- Interactive map of Bikapur
- Country: India
- State: Uttar Pradesh
- Division: Ayodhya
- District: Ayodhya
- Tehsil: Bikapur

Population (2011)
- • Total: 14,453

Language
- • Official: Hindi
- • Additional official: Urdu
- • Regional: Awadhi
- Vehicle registration: UP-42

= Bikapur =

Bikapur is a town, tehsil and nagar panchayat of Ayodhya district of Uttar Pradesh state in India. Bikapur is 20 km south of the district headquarters Ayodhya city.

==Demographics==
In 2011 total population of Bikapur 14,453.

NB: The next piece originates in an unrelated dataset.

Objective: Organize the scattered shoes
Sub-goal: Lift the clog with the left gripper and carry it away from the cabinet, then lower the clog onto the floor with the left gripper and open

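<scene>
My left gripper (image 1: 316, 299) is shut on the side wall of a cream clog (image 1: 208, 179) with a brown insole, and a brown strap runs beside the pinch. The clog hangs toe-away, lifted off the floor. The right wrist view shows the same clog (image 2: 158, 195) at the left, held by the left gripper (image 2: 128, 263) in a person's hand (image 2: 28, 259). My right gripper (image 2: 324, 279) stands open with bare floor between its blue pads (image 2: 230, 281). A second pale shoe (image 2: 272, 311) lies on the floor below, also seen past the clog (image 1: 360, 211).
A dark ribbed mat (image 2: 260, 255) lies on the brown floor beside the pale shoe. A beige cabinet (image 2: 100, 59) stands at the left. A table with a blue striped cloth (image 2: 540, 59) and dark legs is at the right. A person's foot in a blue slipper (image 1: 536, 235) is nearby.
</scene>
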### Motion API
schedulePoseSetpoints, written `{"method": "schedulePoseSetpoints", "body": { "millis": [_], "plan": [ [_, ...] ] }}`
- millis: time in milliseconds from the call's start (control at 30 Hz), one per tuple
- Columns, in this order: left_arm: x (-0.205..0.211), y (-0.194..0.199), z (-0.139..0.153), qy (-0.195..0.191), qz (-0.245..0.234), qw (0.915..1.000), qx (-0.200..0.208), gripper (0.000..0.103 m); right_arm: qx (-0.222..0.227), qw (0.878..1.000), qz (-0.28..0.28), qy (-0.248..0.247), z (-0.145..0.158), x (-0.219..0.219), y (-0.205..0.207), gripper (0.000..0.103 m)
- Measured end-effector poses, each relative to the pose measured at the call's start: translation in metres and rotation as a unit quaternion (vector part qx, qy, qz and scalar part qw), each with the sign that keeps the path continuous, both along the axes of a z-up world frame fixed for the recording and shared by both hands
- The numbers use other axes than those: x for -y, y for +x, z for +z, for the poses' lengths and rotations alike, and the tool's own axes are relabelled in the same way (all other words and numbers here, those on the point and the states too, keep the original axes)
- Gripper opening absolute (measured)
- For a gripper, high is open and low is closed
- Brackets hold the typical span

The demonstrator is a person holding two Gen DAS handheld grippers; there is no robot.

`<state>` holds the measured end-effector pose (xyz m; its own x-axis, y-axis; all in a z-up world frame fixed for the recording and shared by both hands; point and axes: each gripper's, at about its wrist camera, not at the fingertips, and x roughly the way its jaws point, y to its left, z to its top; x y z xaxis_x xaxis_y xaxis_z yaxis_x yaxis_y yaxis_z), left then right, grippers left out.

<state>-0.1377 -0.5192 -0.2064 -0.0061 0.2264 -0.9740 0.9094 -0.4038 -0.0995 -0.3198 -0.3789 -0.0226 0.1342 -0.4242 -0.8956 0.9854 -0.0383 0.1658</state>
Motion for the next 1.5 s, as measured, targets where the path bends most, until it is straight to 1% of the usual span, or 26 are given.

==Governance and politics==
===Civic administration===
Bikapur is also a block in Ayodhya district in Uttar Pradesh. There is a police station in Bikapur.

===Villages===
Villages in Bikapur tehsil include Dhamhar.

==Places of interest==
There are many nearest tourist attraction places like as Sitakund (2 km) which is 84 kosi parikarma site, Bharatkund (6 km) Bharat Hanuman Milaap sthal and Ayodhya (25 km) Birthplace of Lord Rama.

==Transport==
===By air===
Ayodhya Airport (20 km) is the nearest airport to reach Bikapur.

===By rail===
The Indian railway network connects Ayodhya, Sultanpur, Pratapgarh and Prayagraj with Bikapur. Ayodhya Cantt, Ayodhya Junction, and Sultanpur Junction are the nearby railway stations from Bikapur.

===By road===
Bikapur is on the NH 330 and therefore has good road connectivity with Ayodhya, Sultanpur, Pratapgarh and Prayagraj using the NH 330. Bikapur is also well connected by road with nearby towns Bhadarsa, Masodha, Tarun, Haiderganj, and Milkipur.